Reading 7

This passage comes from a book titled Finding Your Inner Fish by Neil Shubin (© 2008 Neil Shubin).

  1. That a column of rocks has a
  2. progression of fossil species
  3. probably comes as no surprise. Less
  4. obvious is that we can make detailed
  5. predictions about what the species in
  6. each layer might actually look like by
  7. comparing them with the species of
  8. animals that are alive today; this
  9. information helps us to predict the
  10. kinds of fossils we will find in ancient
  11. rock layers. In fact, the fossil
  12. sequences in the world’s rocks can
  13. be predicted by comparing ourselves
  14. with the animals at our local zoo
  15. or aquarium.
  16. How can a walk through the zoo help
  17. us predict where we should look in
  18. the rocks to find important fossils?

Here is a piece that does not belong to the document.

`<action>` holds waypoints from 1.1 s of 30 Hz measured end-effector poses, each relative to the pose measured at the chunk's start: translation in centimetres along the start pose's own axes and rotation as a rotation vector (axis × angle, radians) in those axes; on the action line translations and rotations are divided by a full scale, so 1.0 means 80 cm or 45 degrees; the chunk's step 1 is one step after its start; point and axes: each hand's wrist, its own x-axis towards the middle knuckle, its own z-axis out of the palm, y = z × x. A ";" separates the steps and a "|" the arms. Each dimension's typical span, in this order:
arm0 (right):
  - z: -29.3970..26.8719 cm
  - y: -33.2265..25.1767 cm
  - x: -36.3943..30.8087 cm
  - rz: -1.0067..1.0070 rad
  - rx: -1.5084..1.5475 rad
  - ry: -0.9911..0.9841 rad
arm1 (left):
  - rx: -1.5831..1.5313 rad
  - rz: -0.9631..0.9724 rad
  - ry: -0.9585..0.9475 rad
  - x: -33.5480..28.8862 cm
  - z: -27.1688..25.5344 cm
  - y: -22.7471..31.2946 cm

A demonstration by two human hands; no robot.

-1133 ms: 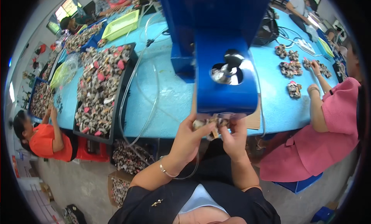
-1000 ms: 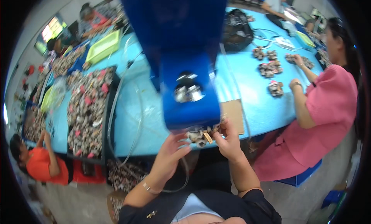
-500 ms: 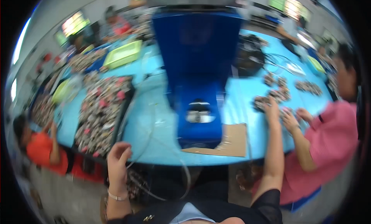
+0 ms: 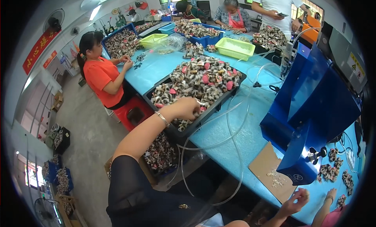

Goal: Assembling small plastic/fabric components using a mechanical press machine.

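Note:
My left hand [image 4: 185, 108] reaches over the near edge of a black tray [image 4: 190, 129]. Its fingers curl down into a heap of small furry plush pieces [image 4: 196, 80], grey-brown and white with pink parts among them. The fingertips are partly hidden, so what they grip does not show. At the lower right, my right hand [image 4: 296, 202] is raised with bent fingers drawn together, beside a brown cardboard sheet [image 4: 263, 164]. Anything inside it is too small to make out. The blue machine [image 4: 313, 109] stands beyond that hand.
Clear hoses [image 4: 239, 148] loop over the blue table [image 4: 219, 142] between tray and machine. Light scraps lie on the cardboard. More plush pieces [image 4: 329, 172] and a co-worker's hand [image 4: 329, 195] are at the far right. A person in orange [image 4: 100, 80] works at left, near a yellow-green basket [image 4: 235, 48].
The view has swung left. My left hand has moved from the table's front edge into the plush heap. My right hand has drawn back from the plush pieces at the right.

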 end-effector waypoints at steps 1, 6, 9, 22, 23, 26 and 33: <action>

  19. A zoo offers a great variety of
  20. creatures that are all distinct in many
  21. ways. To pull off our prediction,
  22. we need to focus on what creatures
  23. share. We can then use the features
  24. common to all species to identify
  25. groups of creatures with similar
  26. traits. All the living things can be
  27. organized and arranged like a set
  28. of Russian nesting dolls, with smaller
  29. groups of animals comprised in
  30. bigger groups of animals. When we
  31. do this, we discover something
  32. very fundamental about nature.
  33. Every species in the zoo and the
  34. aquarium has a head and two eyes.
  35. Call these species “Everythings.”
  36. A subset of the creatures with a
  37. head and two eyes has limbs. Call
  38. the limbed species “Everythings
  39. with limbs.” A subset of these
  40. headed and limbed creatures has
  41. a huge brain, walks on two feet,
  42. and speaks. That subset is us,
  43. humans. We could, of course,
  44. use this way of categorizing
  45. things to make many more
  46. subsets, but even this threefold
  47. division has predictive power.
  48. The fossils inside the rocks of the
  49. world generally follow this order,
  50. and we can put it to use in designed
  51. new expeditions. To use the
  52. example above, the first member of
  53. the group “Everythings,” a creature
  54. with a head and two eyes, is found in
  55. the fossil record well before
  56. “Everythings with limbs.” More
  57. precisely, the first fish
  58. (a card-carrying member of the
  59. “Everythings”) appears before the
  60. first amphibian (an “Everything with
  61. limbs”). Obviously, we refine this by
  62. looking at more kinds of animals and
  63. many more characteristics that
  64. groups of them share, as well as by
  65. assessing the actual age of the
  66. rocks themselves.
  67. Besides helping us refine the
  68. groupings of life, hundreds of years
  69. of fossil collection have produced a
  70. vast library, or catalogue, of the ages
  71. of the earth and the life on it. We can
  72. now identify general time periods
  73. when major changes occurred.
  74. Interested in the origin of mammals?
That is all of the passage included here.